I've been working on a web-based product for about a year and a half. Right now, we have a landing page, and I've been promoting it on Twitter & Facebook. The plan is to release the MVP in February of 2018. A few months ago, I stumbled on the MVP of a competitor product. Same idea, slightly different implementation (I think my product will be better in some ways, but potentially worse in other ways). Because they have an MVP and users already, they are ahead of me. Based on their "above page", there are at least four people working on it. They seem to be highly qualified and to have more resources than me (not least of which is the pure manpower, because I work on this part-time while holding down a full-time job).


Now I'm debating whether to get in touch with them, meet & greet, and see if it makes sense for me to join them instead of creating a competitor product. But I'm debating whether I should do this at all or whether this is the right time. Would I be harming myself by alerting them to my existence (as far as I can tell, they don't know)? Should I wait until I release the MVP so they take me more seriously? (The downside is that I pay some programmers, so waiting until the MVP would be somewhat costly in terms of money). Would they not take me seriously at all because I'm not doing this full time? What other considerations should I have in mind when deciding if, when, and how to contact them?


Part of the appeal of reaching out to them is that I would love to do this as part of a team and not by myself. Ultimately, I think the world would be a better place if this product exists and is well-executed, so I'm less in it for the money than to build something awesome.

Dane Madsen Organizational and Operational Strategy Consultant

December 12th, 2017

We are all trained to "look bigger than we are". Do not fear a competitor in the space: If there were none, then you would not have a space. Resources is a different issue. Setting aside we do not know what you are doing or how you would differ, but understanding that being in a team that can execute together is desirable, first you should see if you have any common connections. I would not go direct unless that is your path of final resort. If you have connections, you may be able to have one broker a discussion. However, if they are not aware of you, they will be if you lead with your "I have the same idea but ..." approach. Even then, you can introduce yourself as a "student" of the space and lead with a "I am trying to get to know everyone in the space" approach. I agree that your best strength is to launch your MVP since you are that close, but if that is a bridge too far, then outreach to like-minded people is usually productive.
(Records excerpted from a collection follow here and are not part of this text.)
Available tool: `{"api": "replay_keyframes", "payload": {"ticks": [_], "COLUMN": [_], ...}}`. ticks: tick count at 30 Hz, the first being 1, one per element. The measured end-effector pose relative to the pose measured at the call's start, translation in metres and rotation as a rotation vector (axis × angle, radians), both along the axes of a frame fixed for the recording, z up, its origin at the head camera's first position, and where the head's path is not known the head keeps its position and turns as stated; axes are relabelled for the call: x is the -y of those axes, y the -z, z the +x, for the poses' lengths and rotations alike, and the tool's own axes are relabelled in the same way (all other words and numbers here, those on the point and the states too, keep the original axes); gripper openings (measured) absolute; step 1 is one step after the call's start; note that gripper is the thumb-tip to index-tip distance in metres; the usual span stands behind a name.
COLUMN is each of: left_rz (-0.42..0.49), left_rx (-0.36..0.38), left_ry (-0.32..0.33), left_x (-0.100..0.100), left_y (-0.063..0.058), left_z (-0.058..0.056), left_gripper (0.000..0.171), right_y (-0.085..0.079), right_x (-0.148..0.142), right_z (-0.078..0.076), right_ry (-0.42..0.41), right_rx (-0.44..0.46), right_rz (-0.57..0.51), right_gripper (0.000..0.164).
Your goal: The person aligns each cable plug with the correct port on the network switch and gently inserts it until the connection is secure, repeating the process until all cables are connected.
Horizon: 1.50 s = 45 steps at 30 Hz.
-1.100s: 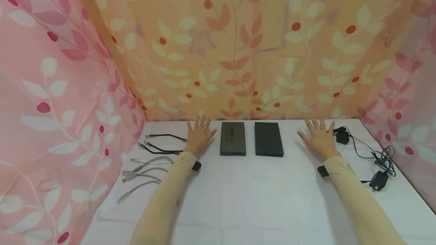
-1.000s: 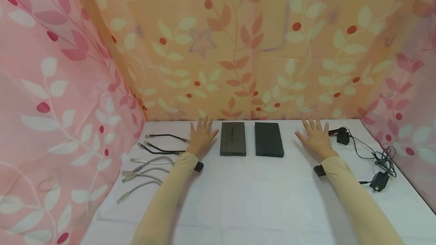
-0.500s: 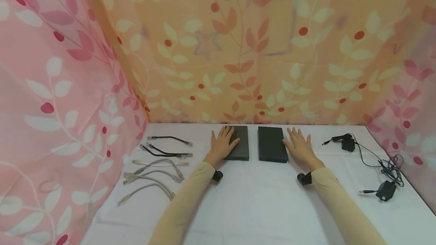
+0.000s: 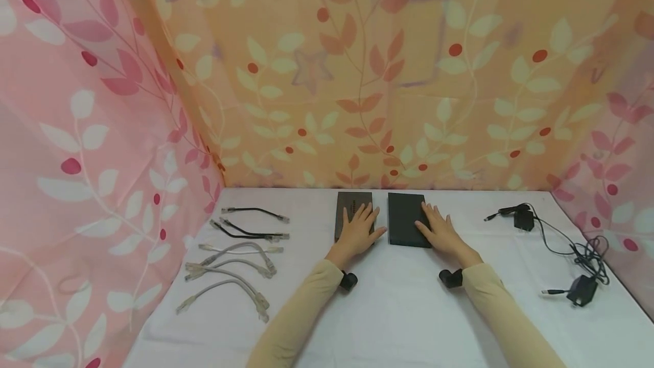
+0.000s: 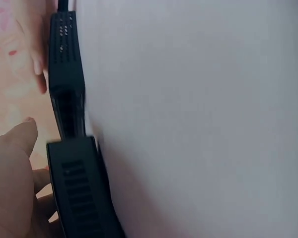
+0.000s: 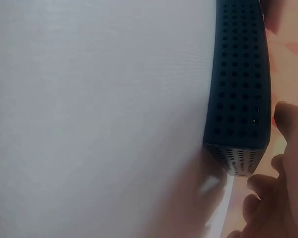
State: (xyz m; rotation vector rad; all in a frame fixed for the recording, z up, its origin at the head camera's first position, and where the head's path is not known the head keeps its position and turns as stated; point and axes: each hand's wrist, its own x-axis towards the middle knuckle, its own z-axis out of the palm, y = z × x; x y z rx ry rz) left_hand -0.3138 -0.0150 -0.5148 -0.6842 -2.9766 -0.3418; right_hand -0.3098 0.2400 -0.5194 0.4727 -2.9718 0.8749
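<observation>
Two flat network switches lie side by side on the white-covered table: a grey-brown one (image 4: 346, 203) with lettering and a black one (image 4: 403, 220). My left hand (image 4: 357, 230) lies over the right part of the grey-brown switch, fingers spread, thumb pointing to the gap between the two. My right hand (image 4: 443, 234) is at the right edge of the black switch, fingertips and thumb over its top. Whether either hand presses down cannot be told. The right wrist view shows the black switch's perforated side (image 6: 241, 74) beside my right hand (image 6: 288, 188).
Several short black (image 4: 255, 212) and grey network cables (image 4: 232, 277) lie at the left of the table (image 4: 388, 322). To the right are two black power adapters (image 4: 523, 220) (image 4: 582, 291) with coiled leads. Floral curtains (image 4: 306, 72) enclose the back and sides.
My left hand has moved right, from beside the cables onto the grey-brown switch. My right hand has moved left, from near the adapters to the black switch. The head view has shifted slightly.
</observation>
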Motion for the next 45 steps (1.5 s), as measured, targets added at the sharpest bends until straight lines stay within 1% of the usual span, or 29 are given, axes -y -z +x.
{"api": "replay_keyframes", "payload": {"ticks": [7, 10, 13, 17, 22, 30, 37, 40, 45], "left_rz": [0.008, 0.001, -0.022, -0.064, -0.111, -0.115, -0.124, -0.127, -0.127], "left_rx": [0.009, 0.028, 0.048, 0.040, 0.041, 0.065, 0.033, 0.023, 0.024], "left_ry": [0.021, 0.030, 0.049, 0.066, 0.065, 0.054, 0.050, 0.056, 0.066], "left_x": [-0.017, -0.022, -0.027, -0.031, -0.034, -0.039, -0.041, -0.041, -0.040], "left_y": [0.000, 0.001, 0.003, 0.003, 0.001, -0.003, -0.002, -0.001, 0.000], "left_z": [0.010, 0.016, 0.021, 0.026, 0.027, 0.029, 0.031, 0.033, 0.037], "left_gripper": [0.065, 0.065, 0.065, 0.067, 0.067, 0.067, 0.067, 0.067, 0.067], "right_y": [0.004, 0.005, 0.006, 0.007, 0.005, 0.003, 0.000, -0.002, -0.001], "right_x": [0.002, 0.004, 0.006, 0.008, 0.008, 0.007, 0.008, 0.008, 0.008], "right_z": [0.006, 0.009, 0.012, 0.013, 0.012, 0.012, 0.014, 0.016, 0.021], "right_ry": [0.004, 0.000, -0.002, 0.001, 0.002, 0.024, 0.040, 0.039, 0.039], "right_rx": [0.009, 0.018, 0.029, 0.035, 0.033, 0.020, 0.017, 0.019, 0.020], "right_rz": [-0.007, -0.015, -0.015, -0.012, -0.013, 0.029, 0.064, 0.075, 0.089], "right_gripper": [0.069, 0.067, 0.066, 0.066, 0.067, 0.066, 0.066, 0.066, 0.066]}}
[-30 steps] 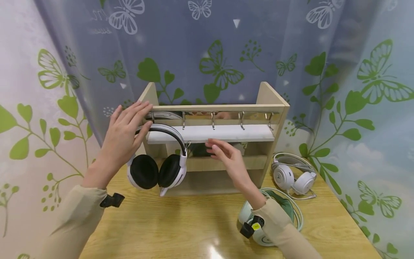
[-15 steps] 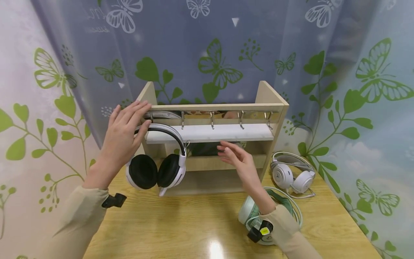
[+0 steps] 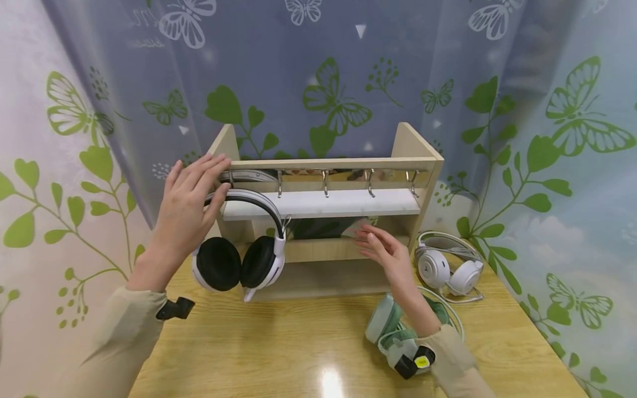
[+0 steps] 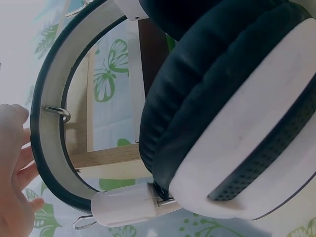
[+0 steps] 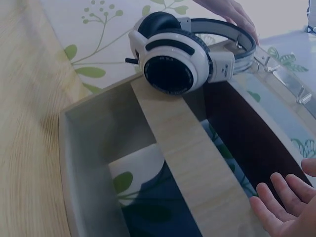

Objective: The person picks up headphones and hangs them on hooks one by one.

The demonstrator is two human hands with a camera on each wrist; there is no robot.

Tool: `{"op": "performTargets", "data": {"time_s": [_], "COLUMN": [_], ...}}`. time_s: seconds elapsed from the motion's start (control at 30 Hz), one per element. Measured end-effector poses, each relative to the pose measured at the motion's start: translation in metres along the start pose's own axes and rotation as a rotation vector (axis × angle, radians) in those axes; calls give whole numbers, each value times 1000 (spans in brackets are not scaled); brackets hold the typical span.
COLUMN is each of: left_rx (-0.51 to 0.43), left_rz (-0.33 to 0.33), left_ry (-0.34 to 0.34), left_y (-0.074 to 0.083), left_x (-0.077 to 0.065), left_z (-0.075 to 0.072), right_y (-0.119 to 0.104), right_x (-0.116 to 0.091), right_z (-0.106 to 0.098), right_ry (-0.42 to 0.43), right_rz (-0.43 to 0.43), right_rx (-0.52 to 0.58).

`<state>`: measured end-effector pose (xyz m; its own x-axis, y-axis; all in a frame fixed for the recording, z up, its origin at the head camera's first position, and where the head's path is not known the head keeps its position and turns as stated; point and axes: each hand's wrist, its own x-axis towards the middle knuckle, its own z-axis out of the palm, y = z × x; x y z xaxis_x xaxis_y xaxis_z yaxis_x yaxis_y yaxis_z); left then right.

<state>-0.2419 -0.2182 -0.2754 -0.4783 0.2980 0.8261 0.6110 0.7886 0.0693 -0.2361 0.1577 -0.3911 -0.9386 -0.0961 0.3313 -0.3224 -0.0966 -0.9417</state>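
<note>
One pair of white headphones (image 3: 260, 262) is hanging from a wooden rack's (image 3: 333, 164) leftmost hook (image 4: 58, 112); the left hand (image 3: 189, 204), fingers extended, is resting beside it; the right hand (image 3: 387, 253), fingers relaxed, is hovering.

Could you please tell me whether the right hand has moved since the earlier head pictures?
Yes: against the wooden shelf, the right hand has moved toward the shelf's right end.

Left hand (image 3: 191, 202) touches the rack (image 3: 323, 253) beside hanging headphones (image 3: 257, 261); right hand (image 3: 390, 257) (relaxed) hovers.
</note>
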Motion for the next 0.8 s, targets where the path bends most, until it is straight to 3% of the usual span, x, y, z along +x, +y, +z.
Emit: {"op": "performTargets", "data": {"time_s": [0.47,0.8], "left_rx": [-3,-7], "left_rz": [3,3], "left_ry": [16,32], "left_y": [0,0], "left_x": [0,1], "left_z": [0,1], "right_y": [8,14], "right_x": [-11,-16], "right_z": [-24,-34], "right_ry": [41,61], "right_rz": [67,51], "right_rx": [-58,-50]}}
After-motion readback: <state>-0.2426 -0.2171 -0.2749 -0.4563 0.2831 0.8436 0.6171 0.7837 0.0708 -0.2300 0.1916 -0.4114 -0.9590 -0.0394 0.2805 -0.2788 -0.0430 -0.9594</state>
Tomáš Zukal Cofounder at Improveo.org

December 11th, 2017

The question is how long it may take before your revenues start flooding in. If they are 4, they may not want to split their shares more unless you bring to table something they need and don't have on their own. It depends how far they are located. I'd approach them now to learn more. If you approach them after MVP launch (1,5 years sounds long) they may tell you, ok nice let's wait how your project works.

i'd be happy to advise more, but would need to know what the idea/product/competitors are...

Bill Flynn Catalyst Growth Advisors - We help startups and scaleups with People, Strategy. Execution and People

December 11th, 2017

My recommendation is to talk to their customers first if you can. Treat it like a science experiment. Ask them what problem that are trying to solve, how well the other solution meets their needs, where the needs are not being met, how did they try to solve the problem before seeing the other product, ho . If you do decide to join them, you will have a great deal more value to provide due to your deeper understanding of the problem and the customer you are looking to serve. BTW - They may not be solving a problem worth solving.

Vova Step Aspiring Entrepreneur

December 10th, 2017

Hey, If the market is already pretty saturated, it may be better to join them. Although if this idea is still not in the mainstream, developing your own product would eventually be more beneficial in my opinion. If you are looking for someone to help you with this project - let me know! I would love to help you out.

Jerry Metcoff CTO and product developer

December 11th, 2017

I would be very interested in answers to this also. I am in a similar position where it might be better to try and sell out to a competitor vs. sticking it out.

David Austin Relentless problem solver and innovator.

December 11th, 2017

If you're in it for altruistic purposes then tell them and convince them why you'll be an assett.

Ignatius Kuno Agent

December 11th, 2017

When I realize break even


Andreas Lohr Digital Business Entrepreneur

December 11th, 2017

When you launch your MVP public, your competitors will notice for sure, as they will also monitor their market. As you plan this in 3 months, its not a lot of time anyway. So if you go to them or not, makes just a difference in 3 months.


Not sure, if I got you right, but it sounds it bit, that you want them to think, that you are bigger, than you currently really are. This combined with a partnership is probably not a good start.


Think you would be in the role of your competitor, would you take you in now, or what would be your reaction.


I would not wonder, if they would decline your offer now, because you cannot offer a lot. It seems they have more resources and they are already launched (faster). So what can you really offer them.


But if you launch your MVP and you acquire customers, it is a different story. Then they will speak with you for sure!